*Work instructions*.
Your answer must be a word-for-word copy of the listing below, minus its pictures.

*Exercise data*.
________
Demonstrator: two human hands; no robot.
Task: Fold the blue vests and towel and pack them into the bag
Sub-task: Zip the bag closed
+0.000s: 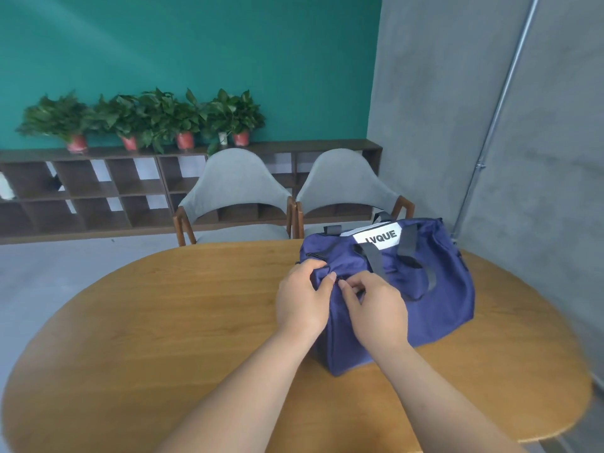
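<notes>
Hands meet at the near-left end of the navy blue fabric duffel bag (438,299), right of centre on the oval wooden table (157,328): left hand (302,297) grips bunched cloth, right hand (376,310) pinches there too, likely on the hidden zip pull. Keep cloth taut; draw straight.

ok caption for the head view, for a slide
Left hand and right hand grip the near end of a navy bag on a wooden table.

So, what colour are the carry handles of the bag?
The handles are dark grey, on a navy blue bag; the head view shows them.
</notes>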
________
*Answer for the task*.
Demonstrator: two human hands; no robot.
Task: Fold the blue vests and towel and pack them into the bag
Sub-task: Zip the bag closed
+0.000s: 
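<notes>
Hands meet at the near-left end of the navy blue fabric duffel bag (438,299), right of centre on the oval wooden table (157,328): left hand (302,297) grips bunched cloth, right hand (376,310) pinches there too, likely on the hidden zip pull. Keep cloth taut; draw straight.

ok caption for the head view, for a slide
Left hand and right hand grip the near end of a navy bag on a wooden table.

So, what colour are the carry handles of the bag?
The handles are dark grey, on a navy blue bag; the head view shows them.
</notes>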

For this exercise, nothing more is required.